If, on one song, he comments on how legal weed is now easily obtainable, the reverse is true of his major piano feature here, “Oxtail Blues.” Here, he observes that the price of that delicacy has now risen out of the reach of the principal market for it. One conclusion might be that in 2024, it’s easier to obtain reefer than oxtail.
On a collaboration with another multi-instrumentalist who specializes in roots music, Dennis Lichtman, the canvas and the options expand exponentially. In addition to the genres in “Things Done Changed,” the album “Paxton & Lichtman” also includes ragtime, western swing, and Tin Pan Alley songs, as well as a Tex-Mex waltz called “Matizada.”
For more than a dozen years Mr. Lichtman has been one of the thought leaders in the new hot jazz movement, by virtue of being the bandleader and organizer at the all-night sessions on Tuesdays at Mona’s in Manhattan’s East Village. He’s primarily known as a clarinetist, but he also shows his proficiency throughout on violin and mandolin, and sings on the Bob Wills classic “Time Changes Everything.”
For his part, Mr. Paxton shines on “Sunshine,” a lesser-known 1928 song by Irving Berlin, as well as on Jelly Roll Morton’s “Good Old New York.” He sings lustily a memorable original blues dedicated to Queens County, enhanced by his own piano and Mr. Lichtman’s clarinet. On a medley of “old timey” fiddle tunes, both men play violins on three songs that illuminate the Old World origins of American bluegrass and folk, with traditional airs from Scotland (“Comin’ Thro’ the Rye”) and England (“The Girl I Left Behind Me”) as well as a Polish mazurka.
Both albums are delightful in the authenticity of their production, with no 21st century frippery like autotune or excessive processing on the vocals. You can hear the strings wheeze, with Mr. Lichtman’s bow fairly blushing as it presses against the fiddle, and when the two men are duetting, on banjo and guitar or mandolin, you can get a true sense of who is playing what.
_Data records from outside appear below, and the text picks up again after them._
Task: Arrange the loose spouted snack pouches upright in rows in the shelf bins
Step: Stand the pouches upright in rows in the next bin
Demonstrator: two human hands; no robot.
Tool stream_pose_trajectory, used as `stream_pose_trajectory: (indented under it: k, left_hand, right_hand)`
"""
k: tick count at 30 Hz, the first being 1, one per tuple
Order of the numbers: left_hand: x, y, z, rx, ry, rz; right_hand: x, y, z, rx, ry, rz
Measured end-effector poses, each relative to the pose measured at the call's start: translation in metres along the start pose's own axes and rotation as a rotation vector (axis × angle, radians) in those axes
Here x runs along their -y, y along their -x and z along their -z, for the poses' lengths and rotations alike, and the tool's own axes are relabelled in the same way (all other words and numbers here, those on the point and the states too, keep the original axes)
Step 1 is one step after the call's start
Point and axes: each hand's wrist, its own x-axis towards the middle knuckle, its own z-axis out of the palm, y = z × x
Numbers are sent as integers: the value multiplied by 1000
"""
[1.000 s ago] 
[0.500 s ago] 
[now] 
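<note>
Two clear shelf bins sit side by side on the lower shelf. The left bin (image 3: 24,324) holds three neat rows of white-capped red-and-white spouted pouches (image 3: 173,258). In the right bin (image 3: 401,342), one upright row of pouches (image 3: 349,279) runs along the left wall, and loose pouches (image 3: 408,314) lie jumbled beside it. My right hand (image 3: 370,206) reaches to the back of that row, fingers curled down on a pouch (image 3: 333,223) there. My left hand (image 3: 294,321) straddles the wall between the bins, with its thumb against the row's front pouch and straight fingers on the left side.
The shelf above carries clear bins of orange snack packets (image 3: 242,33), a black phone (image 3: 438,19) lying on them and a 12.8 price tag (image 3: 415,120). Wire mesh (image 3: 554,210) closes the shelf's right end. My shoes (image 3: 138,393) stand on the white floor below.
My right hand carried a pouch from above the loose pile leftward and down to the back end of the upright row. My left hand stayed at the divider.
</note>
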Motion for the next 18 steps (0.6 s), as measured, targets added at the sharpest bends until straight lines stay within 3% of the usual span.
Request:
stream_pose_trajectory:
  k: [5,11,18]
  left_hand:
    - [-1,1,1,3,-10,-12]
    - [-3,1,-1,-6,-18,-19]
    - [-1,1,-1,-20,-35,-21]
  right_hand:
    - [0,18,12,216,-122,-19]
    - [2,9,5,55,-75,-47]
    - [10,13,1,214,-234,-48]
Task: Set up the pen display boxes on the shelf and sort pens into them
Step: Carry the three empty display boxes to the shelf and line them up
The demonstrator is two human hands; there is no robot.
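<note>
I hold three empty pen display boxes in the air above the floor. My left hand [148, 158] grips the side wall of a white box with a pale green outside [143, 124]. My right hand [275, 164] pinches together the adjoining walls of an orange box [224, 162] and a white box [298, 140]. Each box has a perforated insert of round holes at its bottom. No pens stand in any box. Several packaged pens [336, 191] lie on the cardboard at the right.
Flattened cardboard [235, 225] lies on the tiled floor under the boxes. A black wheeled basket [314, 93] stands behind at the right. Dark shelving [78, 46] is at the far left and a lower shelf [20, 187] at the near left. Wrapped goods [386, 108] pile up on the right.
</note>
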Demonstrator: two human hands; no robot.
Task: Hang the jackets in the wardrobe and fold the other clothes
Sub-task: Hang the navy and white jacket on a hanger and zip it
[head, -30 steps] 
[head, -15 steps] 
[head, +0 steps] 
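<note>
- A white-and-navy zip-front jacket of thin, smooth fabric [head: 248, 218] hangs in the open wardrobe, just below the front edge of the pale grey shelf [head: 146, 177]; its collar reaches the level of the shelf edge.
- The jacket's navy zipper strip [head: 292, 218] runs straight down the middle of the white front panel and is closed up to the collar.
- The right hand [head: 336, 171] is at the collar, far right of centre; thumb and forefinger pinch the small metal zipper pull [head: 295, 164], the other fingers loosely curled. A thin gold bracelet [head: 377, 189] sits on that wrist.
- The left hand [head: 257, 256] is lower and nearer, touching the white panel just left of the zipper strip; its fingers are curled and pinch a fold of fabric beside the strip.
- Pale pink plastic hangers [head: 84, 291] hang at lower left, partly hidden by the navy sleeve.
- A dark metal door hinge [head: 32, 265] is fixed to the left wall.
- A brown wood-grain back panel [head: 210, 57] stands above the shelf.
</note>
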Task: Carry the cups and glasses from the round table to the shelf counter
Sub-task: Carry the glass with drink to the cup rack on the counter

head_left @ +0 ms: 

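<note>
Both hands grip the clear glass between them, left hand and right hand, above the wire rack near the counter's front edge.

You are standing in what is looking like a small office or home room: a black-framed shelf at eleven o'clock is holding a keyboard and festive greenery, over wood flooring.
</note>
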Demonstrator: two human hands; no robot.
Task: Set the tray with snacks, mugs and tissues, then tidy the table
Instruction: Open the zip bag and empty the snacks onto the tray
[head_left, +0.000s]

Frequently, you can hear their feet stomp — if it’s not overpowered by the sound of your own feet stomping away.
The album ends with “When the World Is at Rest,” a sweetly sentimental ballad written by Lou Davis and Sammy Fain from 1929, sung wistfully by Mr. Paxton, who is as accomplished a crooner as he is a blues shouter. But don’t let the song fool you: There’s none of that nostalgic yearning for a simpler time here; in fact, these sounds are considerably more complex and highly nuanced — albeit made by man rather than machine — than anything that might be considered pop or country music today.